Les réflexes pour apaiser le système nerveux

  • Magnésium : participe à la régulation du système nerveux, souvent en déficit chez les fumeurs
  • Vitamines B : essentielles pour le métabolisme énergétique et la transmission nerveuse
  • Glucides complexes : riz complet, légumes secs, pain intégral – ils stabilisent la glycémie
  • Fruits frais : sources naturelles de fructose et d’antioxydants, idéals entre les repas

Parallèlement à l’alimentation, trois leviers pratiques aident à calmer les soubresauts du système nerveux :

Pratiquer la cohérence cardiaque

Technique éprouvée, la cohérence cardiaque consiste à respirer lentement et régulièrement (5 secondes inspiration, 5 secondes expiration) pendant 5 minutes. Elle régule le système nerveux autonome, souvent en surrégime pendant le sevrage. Résultat : moins de stress, une meilleure gestion des envies, et une réduction des vertiges liés à l’anxiété.

Aménager des temps de repos

Le cerveau consomme beaucoup d’énergie pour se réorganiser sans nicotine. Cette fatigue mentale invisible amplifie les malaises physiques. Accorder à son corps des pauses courtes mais régulières – une dizaine de minutes assis les yeux fermés, une promenade tranquille – facilite l’adaptation. Ni plus ni moins qu’une phase de reconstruction intérieure.

L’utilisation raisonnée des substituts

Les substituts nicotiniques sont utiles, mais leur dosage doit être ajusté. Un surdosage peut causer nausées, maux de tête ou vertiges, tandis qu’un sous-dosage laisse le manque trop intense. Si les étourdissements persistent malgré l’usage de patchs ou de gommes, mieux vaut consulter un professionnel. L’objectif n’est pas d’échanger une dépendance contre des effets secondaires, mais de stabiliser l’ajustement du système nerveux en douceur.

Les questions et réponses fréquentes

J’ai des vertiges même avec des patchs, est-ce normal ?

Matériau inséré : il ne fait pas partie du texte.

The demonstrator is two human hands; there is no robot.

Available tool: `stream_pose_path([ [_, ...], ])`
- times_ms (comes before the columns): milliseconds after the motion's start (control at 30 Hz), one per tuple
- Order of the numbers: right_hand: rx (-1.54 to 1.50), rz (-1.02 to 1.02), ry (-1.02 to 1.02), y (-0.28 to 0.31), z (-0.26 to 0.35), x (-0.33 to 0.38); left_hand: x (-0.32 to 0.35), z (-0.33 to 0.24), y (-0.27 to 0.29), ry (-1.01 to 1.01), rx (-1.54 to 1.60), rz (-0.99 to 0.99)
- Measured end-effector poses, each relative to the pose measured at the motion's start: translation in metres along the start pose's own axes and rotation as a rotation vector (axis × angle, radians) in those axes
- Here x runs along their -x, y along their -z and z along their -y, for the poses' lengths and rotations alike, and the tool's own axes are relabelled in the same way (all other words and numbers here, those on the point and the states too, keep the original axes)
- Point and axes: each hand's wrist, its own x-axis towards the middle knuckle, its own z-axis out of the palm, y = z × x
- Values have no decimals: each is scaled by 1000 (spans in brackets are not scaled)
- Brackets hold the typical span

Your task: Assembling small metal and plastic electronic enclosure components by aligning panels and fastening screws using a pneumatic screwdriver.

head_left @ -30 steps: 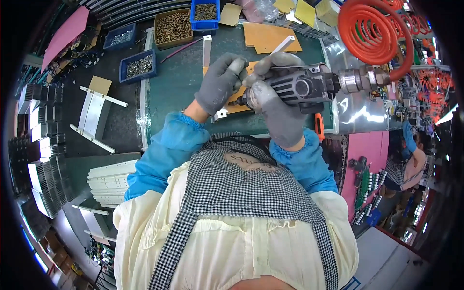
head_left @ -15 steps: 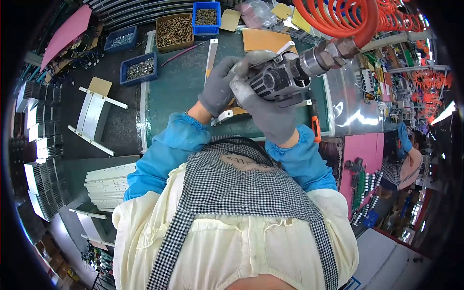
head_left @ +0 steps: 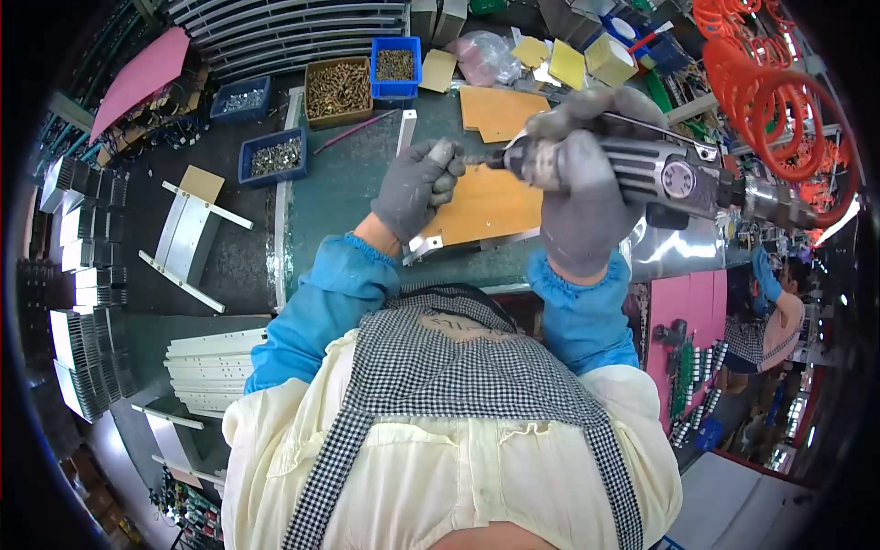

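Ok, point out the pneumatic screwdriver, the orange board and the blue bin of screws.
pneumatic screwdriver [head_left: 674,174], head view, ribbed grey body.
orange board [head_left: 486,206], head view, bare middle of its face.
blue bin of screws [head_left: 396,89], head view, near rim.

Things you cannot see well

The tip of the power screwdriver [head_left: 660,170] is hidden between the left hand [head_left: 417,188] and the right hand [head_left: 577,197], so you cannot tell what it touches. The right hand covers most of the tool's grip. The orange board [head_left: 486,206] is partly hidden under both hands. The small parts in the blue bins [head_left: 275,156] are too tiny to tell apart. The coiled orange hose [head_left: 779,101] runs off the top edge. The far person [head_left: 779,312] is blurry.
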Motion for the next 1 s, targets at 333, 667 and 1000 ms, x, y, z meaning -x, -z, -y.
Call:
stream_pose_path([
  [333,43,-329,90,20,-38,4,1,-5,-8,66,-88,-49],
  [667,46,-414,62,21,-28,4,0,2,-14,52,-376,-142],
  [1000,295,-353,-286,31,-11,41,-6,2,-7,103,-253,-49],
])
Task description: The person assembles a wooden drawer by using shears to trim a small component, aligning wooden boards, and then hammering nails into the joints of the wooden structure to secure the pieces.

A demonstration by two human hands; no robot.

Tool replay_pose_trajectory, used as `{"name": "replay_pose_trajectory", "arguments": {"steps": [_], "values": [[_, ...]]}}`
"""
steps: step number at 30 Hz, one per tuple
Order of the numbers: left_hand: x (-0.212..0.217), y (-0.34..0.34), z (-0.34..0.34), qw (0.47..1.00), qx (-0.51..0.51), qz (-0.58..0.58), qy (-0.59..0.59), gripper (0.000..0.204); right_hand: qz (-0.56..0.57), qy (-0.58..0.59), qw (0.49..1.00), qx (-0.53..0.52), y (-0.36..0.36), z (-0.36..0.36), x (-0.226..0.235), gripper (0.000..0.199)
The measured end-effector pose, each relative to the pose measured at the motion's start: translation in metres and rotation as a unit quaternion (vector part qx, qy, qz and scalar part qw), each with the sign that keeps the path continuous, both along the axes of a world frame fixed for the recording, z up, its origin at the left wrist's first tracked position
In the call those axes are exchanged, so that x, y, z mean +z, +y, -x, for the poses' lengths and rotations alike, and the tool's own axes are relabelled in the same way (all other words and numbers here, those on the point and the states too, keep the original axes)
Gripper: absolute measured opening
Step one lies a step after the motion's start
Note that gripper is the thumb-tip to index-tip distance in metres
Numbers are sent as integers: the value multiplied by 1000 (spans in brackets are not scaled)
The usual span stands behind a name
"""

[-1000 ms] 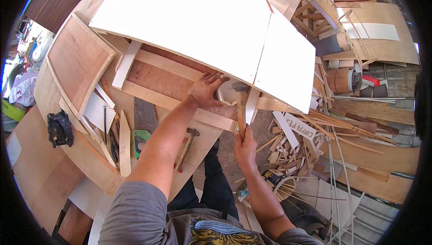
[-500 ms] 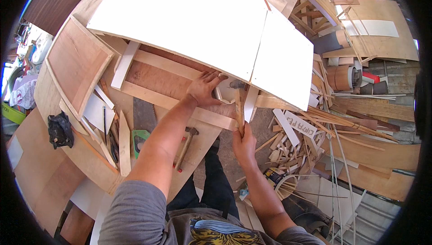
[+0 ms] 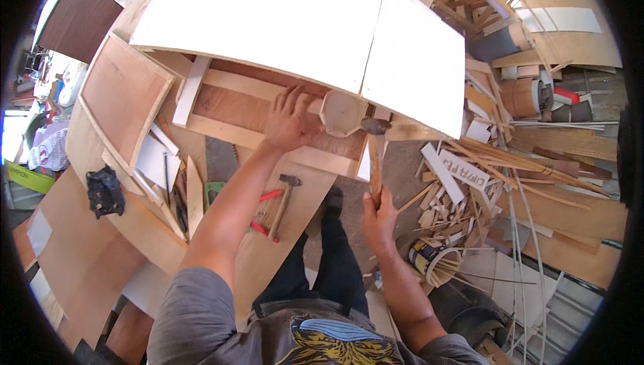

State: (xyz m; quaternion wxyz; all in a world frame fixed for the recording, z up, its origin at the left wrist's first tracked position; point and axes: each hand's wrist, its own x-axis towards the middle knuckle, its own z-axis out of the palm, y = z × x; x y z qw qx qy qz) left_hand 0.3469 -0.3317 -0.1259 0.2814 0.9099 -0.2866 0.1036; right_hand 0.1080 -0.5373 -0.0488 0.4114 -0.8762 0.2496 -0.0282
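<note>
My left hand (image 3: 294, 118) reaches into the open side of a white-topped wooden panel. Its fingers are bent around the short narrow end of a pale piece with a wide, many-sided face (image 3: 343, 114); the grip is partly hidden. My right hand (image 3: 380, 216) is closed round the wooden handle of a hammer (image 3: 376, 157). The dark hammer head is just right of the pale piece, near the panel's edge. Wooden frame strips (image 3: 318, 161) run below my left hand. The white panel top (image 3: 268, 23) overhangs the brown inner sheet.
A second hammer (image 3: 280, 207) and a red-handled tool (image 3: 257, 228) lie on the board below my left forearm, near a saw (image 3: 221, 158). A framed panel (image 3: 125, 100) stands at left. Wood scraps (image 3: 446, 200) and a bucket (image 3: 443, 262) lie on the right.
The hammer head has come away from the panel edge, and my right hand has moved slightly right. My left hand has shifted left, exposing the pale piece's wide face. The view has tilted slightly.
</note>
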Motion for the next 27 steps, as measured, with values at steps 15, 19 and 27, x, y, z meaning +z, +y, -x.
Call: {"name": "replay_pose_trajectory", "arguments": {"steps": [15, 19, 27], "values": [[24, 54, 210, 910, 138, -205, 334, 35, -33, -7, 999, -6, -8, 27, 0, 40], [57, 43, 174, 954, 121, -79, 262, 36, -56, -29, 998, -8, -14, 37, -11, 41], [64, -10, 38, 990, 49, -39, 130, 24, -61, 21, 998, -27, -16, 40, 1, 42]]}}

Oui, cela peut arriver. Un patch mal dosé – trop fort ou mal appliqué – peut provoquer un apport excessif de nicotine, entraînant vertiges ou nausées. Cela peut aussi signaler une absorption trop rapide selon votre métabolisme. Dans ce cas, adapter la dose avec l’aide d’un professionnel est conseillé.

Existe-t-il une plante pour remplacer les substituts classiques ?

Quelques plantes sont étudiées pour soutenir le sevrage, comme la valériane pour son effet apaisant ou le kudzu, dont certains composés pourraient réduire la consommation de cigarettes. Leur efficacité reste modeste comparée aux traitements validés, mais elles peuvent accompagner le processus dans certains cas, en complément d’une stratégie globale.

C’est ma première tentative d’arrêt, les vertiges vont-ils durer des mois ?

Non, rassurez-vous. Les vertiges liés au sevrage sont transitoires. Ils apparaissent généralement dans les 24 à 48 heures suivant l’arrêt et disparaissent en 2 à 4 jours pour la grande majorité des personnes. Leur brièveté contraste avec leur intensité, mais ils ne s’installent pas durablement.

À quel moment de la journée les étourdissements sont-ils les plus forts ?

Ils surviennent souvent le matin, dès le réveil, lorsque le corps passe rapidement d’une position allongée à debout. Ils peuvent aussi survenir en milieu de journée, surtout pendant les pics de manque ou après un repas léger. Être vigilant à ces moments clés permet d’anticiper et de limiter les désagréments.